The prevalence of obesity and its associated cardio-metabolic comorbidities—including type 2 diabetes mellitus, cardiovascular diseases, and metabolic dysfunction-associated steatotic liver disease (MASLD)—continues to rise globally, placing an increasing burden on healthcare systems and patients alike [1,2]. A hallmark of these cardio-metabolic diseases is chronic low-grade inflammation, driven by dietary components such as simple sugars and saturated fatty acids [3]. Moreover, cardio-metabolic disorders are frequently associated with gut microbial dysbiosis, which promotes low-grade inflammation in metabolically active tissues, including adipose tissue and hepatic parenchyma [4].
Despite the increasing availability and increasing potency of pharmacological agents to induce weight loss [5], bariatric surgery remains the most effective intervention for morbid obesity. It not only leads to substantial weight reduction but also significantly attenuates inflammation in hepatic and adipose tissues, while improving critical metabolic parameters. Bariatric surgery has been shown to reduce inflammation in hepatic and adipose tissue and to improve key metabolic parameters, such as the Homeostasis Model Assessment of Insulin Resistance (HOMA-IR) [6,7,8]. We have previously demonstrated that bariatric surgery significantly ameliorates liver damage and inflammation in MASLD patients [8,9,10].
Acyl-Coenzyme A Binding Protein (ACBP), encoded by the diazepam binding inhibitor gene (DBI), is an orexigenic protein that demonstrates multifunctional activities [11]. For example, ACBP/DBI is involved in intracellular lipid metabolism and acts as a paracrine signaling molecule by binding to γ-aminobutyric acid receptors (GABAA receptors) [12,13]. It is assumed that ACBP is released from cells in an autophagy-dependent manner [14,15] and ACBP is able to regulate autophagy vice versa.

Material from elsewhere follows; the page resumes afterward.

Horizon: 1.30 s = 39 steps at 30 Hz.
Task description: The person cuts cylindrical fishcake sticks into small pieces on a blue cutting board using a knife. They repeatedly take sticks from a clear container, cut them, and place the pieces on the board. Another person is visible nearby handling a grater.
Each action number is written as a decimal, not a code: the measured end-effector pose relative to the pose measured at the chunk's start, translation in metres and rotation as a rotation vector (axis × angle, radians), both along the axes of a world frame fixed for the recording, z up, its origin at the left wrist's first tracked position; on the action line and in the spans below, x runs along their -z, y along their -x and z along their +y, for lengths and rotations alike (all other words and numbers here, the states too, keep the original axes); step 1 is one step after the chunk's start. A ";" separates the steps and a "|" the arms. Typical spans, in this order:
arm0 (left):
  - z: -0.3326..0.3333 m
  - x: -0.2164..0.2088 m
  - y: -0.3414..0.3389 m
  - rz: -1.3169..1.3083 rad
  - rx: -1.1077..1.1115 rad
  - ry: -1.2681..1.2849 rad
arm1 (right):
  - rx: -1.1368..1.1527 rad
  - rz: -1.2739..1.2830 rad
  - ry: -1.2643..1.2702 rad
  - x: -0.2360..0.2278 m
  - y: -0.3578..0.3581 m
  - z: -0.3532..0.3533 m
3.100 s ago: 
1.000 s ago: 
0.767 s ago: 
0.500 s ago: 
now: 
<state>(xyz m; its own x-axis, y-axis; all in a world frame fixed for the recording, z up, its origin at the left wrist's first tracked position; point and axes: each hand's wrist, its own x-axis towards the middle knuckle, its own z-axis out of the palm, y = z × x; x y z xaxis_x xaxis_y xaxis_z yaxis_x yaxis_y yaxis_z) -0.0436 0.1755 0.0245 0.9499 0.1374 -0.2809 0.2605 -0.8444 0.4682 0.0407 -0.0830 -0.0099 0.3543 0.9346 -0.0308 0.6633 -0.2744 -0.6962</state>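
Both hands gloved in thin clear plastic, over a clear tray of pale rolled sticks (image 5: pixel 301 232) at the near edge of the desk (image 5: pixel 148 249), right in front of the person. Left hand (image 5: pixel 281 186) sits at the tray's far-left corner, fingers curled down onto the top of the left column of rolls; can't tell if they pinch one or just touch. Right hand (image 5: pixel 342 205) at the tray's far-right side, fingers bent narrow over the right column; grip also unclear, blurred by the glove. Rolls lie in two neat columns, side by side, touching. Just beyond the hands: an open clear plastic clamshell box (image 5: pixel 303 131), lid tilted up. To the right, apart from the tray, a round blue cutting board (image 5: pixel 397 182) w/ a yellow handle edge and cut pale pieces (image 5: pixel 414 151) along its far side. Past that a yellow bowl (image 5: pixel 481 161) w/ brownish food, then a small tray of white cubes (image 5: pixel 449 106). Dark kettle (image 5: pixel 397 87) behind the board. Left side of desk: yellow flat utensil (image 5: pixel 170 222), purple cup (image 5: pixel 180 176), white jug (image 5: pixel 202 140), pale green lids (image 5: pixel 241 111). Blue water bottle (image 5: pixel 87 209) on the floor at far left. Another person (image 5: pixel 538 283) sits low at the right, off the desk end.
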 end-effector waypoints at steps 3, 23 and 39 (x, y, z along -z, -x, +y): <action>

Recently, it was described that extracellular ACBP inhibits autophagy [11,16], which is discussed to be a possible negative feedback loop [11].
In preclinical models, genetic deletion of ACBP, both systemically and in adipose tissue specifically, prevented high-fat diet-induced weight gain [17]. Furthermore, ACBP has been shown to stimulate appetite via GABAA receptor signaling [12], and administration of recombinant ACBP reduces circulating leptin levels [16]. Pharmacological inhibition of ACBP/DBI has also been shown to ameliorate liver injury in murine models [18]. Collectively, these findings highlight ACBP/DBI as a potentially important regulator of metabolic homeostasis.
Clinical data suggest that serum ACBP/DBI levels are decreased in patients with anorexia nervosa, while they are elevated in obese individuals [16]. Notably, bariatric surgery was associated with a decrease in serum ACBP/DBI one year post-intervention, whereas voluntary fasting, cancer-associated undernutrition, and chemotherapy-induced weight loss have been linked to increased circulating ACBP levels, possibly as a counter mechanism to tackle weight loss [17].
However, whether bariatric surgery influences tissue-specific ACBP/DBI expression remains unclear. In this study, we aimed to evaluate the effects of weight loss induced by laparoscopic adjustable gastric banding (LAGB) on ACBP/DBI expression in hepatic and adipose tissue.

2. Methods

2.1. Study Design

The original study was prospectively carried out between 2003 and 2006. The patient selection was performed at the department of internal medicine at the Medical University of Innsbruck. Morbidly obese patients, with a body mass index (BMI) greater than 35 kg/m2, with no other significant medical, physical, or psychosocial disabilities, were included in the study [7,8,9]. Patients with statin treatment, alcohol intake exceeding 20 g per week, or other chronic liver diseases such as Hepatitis B or C infection, hemochromatosis, Wilson’s disease, autoimmune hepatitis, primary sclerosing cholangitis, or primary biliary cholangitis were excluded from the cohort. The study protocol was approved by the ethics committee of the Medical University of Innsbruck (AN 1623 197/4.11), and written informed consent was obtained from all participants prior to undergoing laparoscopic adjustable gastric banding (LAGB) and sample collection. The Hepatic tissue and adipose tissue samples were collected intraoperatively during LAGB and again six months after the surgery by ultrasound-guided planned follow-up biopsy in the same cohort. Blood samples were collected pre-operatively and 6 months after surgery. Included in this analysis were 30 patients of the original study. Biopsy specimens were stored at −80 °C for further analysis. Clinical and laboratory parameters (such as HOMA-IR, insulin levels, CRP, and FIB4) were collected via the routine laboratory and calculated as usual (e.g., FIB4). All human studies were conducted in accordance with the Helsinki Declaration.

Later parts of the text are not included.